Mounted at /content/drive


In [None]:
import polars as pl

# Using the 'read_csv' function with 'truncate_ragged_lines=True'
# and specifying the separator to solve the inconsistent number of columns.
ds_path = '/content/drive/MyDrive/Machine Learning/😰Stress Detection from Social Media Articles/Reddit_Combi.csv'
df = pl.read_csv(
    ds_path,
    truncate_ragged_lines=True, # Handle rows with extra columns by truncating them
    separator=';'  # Set the correct delimiter in the file
)
df.head(2)

title,body,Body_Title,label,Unnamed: 4_level_0
str,str,str,i64,str
"""Envy to other is swallowing me""","""Im from developingcountry, Ind…","""Envy to other is swallowing me…",1,
"""Nothin outta the ordinary. Par…","""Um hello ....well many can rel…","""Nothin outta the ordinary. Par…",1,


In [None]:
xFeature, yFeature = 'Body_Title', 'label'

# dropping NA's
df = df.with_columns(pl.col(xFeature).drop_nans())
df = df.with_columns(pl.col(yFeature).drop_nans())
df = df.with_columns(pl.col(xFeature).drop_nulls())
df = df.with_columns(pl.col(yFeature).drop_nulls())

# get rid of empty or extremely short posts
df = df.filter(~(pl.col(xFeature).str.len_chars() <= 1))

# get rid of duplicates
df = df.filter(~(pl.col(xFeature).is_duplicated()))

# removing any links
df = df.with_columns(pl.col(xFeature).replace(r'(https?://[^\s]+)', ' '))
X, y = df.select(xFeature).to_numpy(), df.select(yFeature).to_numpy()
X.shape, y.shape

((3123, 1), (3123, 1))

In [None]:
# class imbalance

f'Just {round(y[y < 1].shape[0] / y.shape[0] * 100, 2)}% of records labeled as 0'

'Just 12.1% of records labeled as 0'

In [None]:
# lots of lengthy sequences (computational difficulties for Encoder and, hence, loss of useful(?) data in result of needed truncation)

import plotly.figure_factory as ff

dist_data = [[len(x[0]) for x in X]]
dist_label = ['Dist of lengths']

fig = ff.create_distplot(dist_data, dist_label)
fig.show()

In [None]:
from torch.utils.data import Dataset
from tokenizers import (
    decoders,
    models,
    normalizers,
    pre_tokenizers,
    processors,
    trainers,
    Tokenizer,
)

textual_params = {
    'vocab_size': 2**15,
    'embedding_dims': 2**9,
    'max_seq': 256
}

# initializing WordPiece tokenizer
tokenizer = Tokenizer(models.WordPiece(unk_token="[UNK]"))
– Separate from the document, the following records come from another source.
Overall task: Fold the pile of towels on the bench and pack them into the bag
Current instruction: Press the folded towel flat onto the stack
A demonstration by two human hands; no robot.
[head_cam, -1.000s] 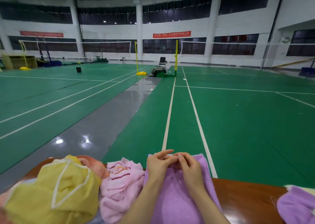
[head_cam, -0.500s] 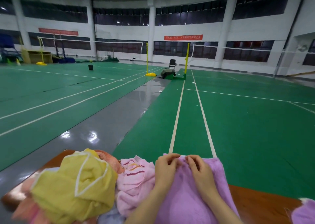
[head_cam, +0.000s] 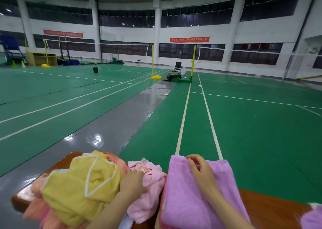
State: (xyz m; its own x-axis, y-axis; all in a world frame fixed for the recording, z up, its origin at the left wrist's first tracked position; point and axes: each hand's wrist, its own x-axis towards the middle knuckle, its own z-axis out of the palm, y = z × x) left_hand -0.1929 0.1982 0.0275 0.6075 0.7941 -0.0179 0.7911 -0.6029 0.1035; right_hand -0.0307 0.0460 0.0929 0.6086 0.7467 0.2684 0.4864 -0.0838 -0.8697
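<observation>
head view: purple towel (head_cam: 196, 202) lies flat on the bench (head_cam: 271, 209) and looks folded. coloured edges show under its left side, likely a stack of done ones. right hand (head_cam: 200, 174) pinches its far edge, fingers curled. left hand (head_cam: 133, 182) is on the pink towel (head_cam: 149, 199) just left of the purple towel; can't tell if it grips. further left, yellow towel (head_cam: 81, 185) and orange towel (head_cam: 115, 161) sit crumpled. bag not in view. judgement: several folds left, packing not started.

Towel pile (head_cam: 81, 181) on bench (head_cam: 271, 209) left, folded towel (head_cam: 191, 202) right
</observation>
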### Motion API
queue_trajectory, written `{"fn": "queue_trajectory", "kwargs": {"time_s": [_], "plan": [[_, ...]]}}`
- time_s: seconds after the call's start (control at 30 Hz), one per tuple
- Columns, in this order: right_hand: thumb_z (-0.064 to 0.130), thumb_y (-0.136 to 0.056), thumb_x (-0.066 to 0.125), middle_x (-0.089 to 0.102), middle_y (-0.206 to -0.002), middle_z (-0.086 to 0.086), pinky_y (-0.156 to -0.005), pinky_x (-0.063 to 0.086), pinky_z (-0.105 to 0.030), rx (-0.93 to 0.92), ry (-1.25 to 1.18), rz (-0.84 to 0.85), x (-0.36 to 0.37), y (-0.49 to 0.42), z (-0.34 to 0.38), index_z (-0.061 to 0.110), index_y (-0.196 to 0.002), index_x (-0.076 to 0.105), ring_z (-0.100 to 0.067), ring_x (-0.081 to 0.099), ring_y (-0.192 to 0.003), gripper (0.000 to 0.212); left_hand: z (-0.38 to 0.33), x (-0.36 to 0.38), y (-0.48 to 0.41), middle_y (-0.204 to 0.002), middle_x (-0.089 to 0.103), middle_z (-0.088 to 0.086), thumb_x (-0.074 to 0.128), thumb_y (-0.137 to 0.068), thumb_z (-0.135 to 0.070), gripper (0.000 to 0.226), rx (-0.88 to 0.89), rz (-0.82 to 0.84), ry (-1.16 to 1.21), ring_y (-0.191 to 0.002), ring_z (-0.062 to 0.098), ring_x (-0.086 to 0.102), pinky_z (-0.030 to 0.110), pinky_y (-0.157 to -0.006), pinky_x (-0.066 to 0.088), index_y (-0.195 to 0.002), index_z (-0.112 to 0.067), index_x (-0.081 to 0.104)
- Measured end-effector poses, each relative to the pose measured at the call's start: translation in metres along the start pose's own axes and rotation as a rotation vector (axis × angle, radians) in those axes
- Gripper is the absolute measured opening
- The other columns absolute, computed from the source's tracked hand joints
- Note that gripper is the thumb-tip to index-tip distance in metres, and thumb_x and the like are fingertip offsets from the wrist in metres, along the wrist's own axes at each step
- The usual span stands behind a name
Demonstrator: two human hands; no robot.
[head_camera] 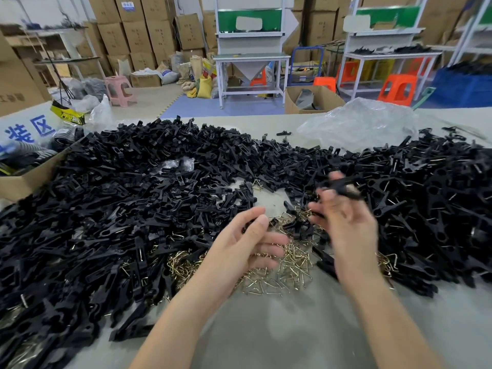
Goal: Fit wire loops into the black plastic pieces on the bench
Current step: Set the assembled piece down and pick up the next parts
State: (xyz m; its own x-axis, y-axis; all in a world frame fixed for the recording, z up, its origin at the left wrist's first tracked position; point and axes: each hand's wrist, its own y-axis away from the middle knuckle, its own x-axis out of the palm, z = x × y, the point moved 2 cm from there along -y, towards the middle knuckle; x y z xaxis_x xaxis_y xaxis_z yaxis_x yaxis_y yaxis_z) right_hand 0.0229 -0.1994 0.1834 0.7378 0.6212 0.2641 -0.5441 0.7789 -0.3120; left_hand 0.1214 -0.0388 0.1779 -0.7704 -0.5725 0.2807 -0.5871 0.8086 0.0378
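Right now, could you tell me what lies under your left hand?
Brass-coloured wire loops heaped on the grey bench, black plastic pieces around them. The left hand hides part of the heap; what lies there cannot be seen.

1. The scene is lit brightly and evenly from above by diffuse light.
2. Only faint, soft shadows are cast on the bench (266, 328) beneath the forearms at 6 o'clock.
3. The right hand (346, 222) is smeared by motion blur, so its grip cannot be made out. The left hand (245, 243) is rendered sharper.
4. Wide-angle bowing is seen at the edges, and the shelving (386, 35) at 1 o'clock is tilted.
5. Dull glints are caught on the plastic bag (359, 123) and the wire loops (290, 265).
6. Little detail is resolved in the black pieces (119, 209).
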Motion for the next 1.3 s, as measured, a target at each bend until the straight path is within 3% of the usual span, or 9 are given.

# normalization pipeline of the tokenizer that involves:
# NFD - Unicode normalizer (e.g schön -> scho\u0308n)
# Lowercase - tokens to lowercase
# StripAccents - get rid of accents in tokens. Used in pair with NDF
tokenizer.normalizer = normalizers.Sequence(
    [normalizers.NFD(), normalizers.Lowercase(), normalizers.StripAccents()]
)

# pretokenizer zips each token with their indices in a string

# training the WordPiece tokenizer
tokenizer.pre_tokenizer = pre_tokenizers.BertPreTokenizer()
special_tokens = ["[UNK]", "[PAD]", "[CLS]", "[SEP]", "[MASK]"]
trainer = trainers.WordPieceTrainer(vocab_size=textual_params['vocab_size'], special_tokens=special_tokens)
tokenizer.train_from_iterator(X, trainer=trainer)

In [None]:
# tokenization example

encoding = tokenizer.encode("Fox jumps over a lazy dog")
print(f'Tokenized string: {encoding.tokens}\n Token IDs: {encoding.ids}')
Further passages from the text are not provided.